───── RECORDS SHOWN

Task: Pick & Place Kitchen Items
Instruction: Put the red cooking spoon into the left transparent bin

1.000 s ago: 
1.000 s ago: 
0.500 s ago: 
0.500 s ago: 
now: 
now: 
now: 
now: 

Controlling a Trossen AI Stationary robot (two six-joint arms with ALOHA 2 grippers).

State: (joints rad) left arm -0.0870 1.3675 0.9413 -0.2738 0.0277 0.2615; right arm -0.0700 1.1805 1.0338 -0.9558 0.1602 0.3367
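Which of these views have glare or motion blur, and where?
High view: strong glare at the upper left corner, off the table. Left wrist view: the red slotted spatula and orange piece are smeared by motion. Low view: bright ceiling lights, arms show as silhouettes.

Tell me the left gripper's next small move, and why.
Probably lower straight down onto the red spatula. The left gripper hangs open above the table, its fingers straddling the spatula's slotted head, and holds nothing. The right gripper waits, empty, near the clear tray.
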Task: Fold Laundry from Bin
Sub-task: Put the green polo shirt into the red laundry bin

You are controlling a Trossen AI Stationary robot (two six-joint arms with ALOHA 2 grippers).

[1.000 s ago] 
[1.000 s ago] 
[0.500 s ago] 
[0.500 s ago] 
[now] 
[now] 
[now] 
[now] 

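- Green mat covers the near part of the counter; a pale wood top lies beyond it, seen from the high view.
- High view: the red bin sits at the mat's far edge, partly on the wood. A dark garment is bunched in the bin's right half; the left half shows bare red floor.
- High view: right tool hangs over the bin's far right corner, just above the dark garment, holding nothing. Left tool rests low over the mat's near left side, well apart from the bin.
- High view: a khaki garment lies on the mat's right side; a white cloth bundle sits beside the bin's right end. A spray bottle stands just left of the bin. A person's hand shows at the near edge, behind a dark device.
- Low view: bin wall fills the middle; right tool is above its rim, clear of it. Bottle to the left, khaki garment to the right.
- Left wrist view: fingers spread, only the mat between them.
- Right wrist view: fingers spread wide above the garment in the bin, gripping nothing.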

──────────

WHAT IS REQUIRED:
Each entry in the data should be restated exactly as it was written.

FINAL ANSWER:
Task: Pick & Place Kitchen Items
Instruction: Put the red cooking spoon into the left transparent bin

1.000 s ago: 
1.000 s ago: 
0.500 s ago: 
0.500 s ago: 
now: 
now: 
now: 
now: 

Controlling a Trossen AI Stationary robot (two six-joint arms with ALOHA 2 grippers).

State: (joints rad) left arm -0.0870 1.3675 0.9413 -0.2738 0.0277 0.2615; right arm -0.0700 1.1805 1.0338 -0.9558 0.1602 0.3367
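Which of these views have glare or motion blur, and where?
High view: strong glare at the upper left corner, off the table. Left wrist view: the red slotted spatula and orange piece are smeared by motion. Low view: bright ceiling lights, arms show as silhouettes.

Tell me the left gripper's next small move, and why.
Probably lower straight down onto the red spatula. The left gripper hangs open above the table, its fingers straddling the spatula's slotted head, and holds nothing. The right gripper waits, empty, near the clear tray.
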Task: Fold Laundry from Bin
Sub-task: Put the green polo shirt into the red laundry bin

You are controlling a Trossen AI Stationary robot (two six-joint arms with ALOHA 2 grippers).

[1.000 s ago] 
[1.000 s ago] 
[0.500 s ago] 
[0.500 s ago] 
[now] 
[now] 
[now] 
[now] 

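- Green mat covers the near part of the counter; a pale wood top lies beyond it, seen from the high view.
- High view: the red bin sits at the mat's far edge, partly on the wood. A dark garment is bunched in the bin's right half; the left half shows bare red floor.
- High view: right tool hangs over the bin's far right corner, just above the dark garment, holding nothing. Left tool rests low over the mat's near left side, well apart from the bin.
- High view: a khaki garment lies on the mat's right side; a white cloth bundle sits beside the bin's right end. A spray bottle stands just left of the bin. A person's hand shows at the near edge, behind a dark device.
- Low view: bin wall fills the middle; right tool is above its rim, clear of it. Bottle to the left, khaki garment to the right.
- Left wrist view: fingers spread, only the mat between them.
- Right wrist view: fingers spread wide above the garment in the bin, gripping nothing.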

Nothing else is needed for the answer.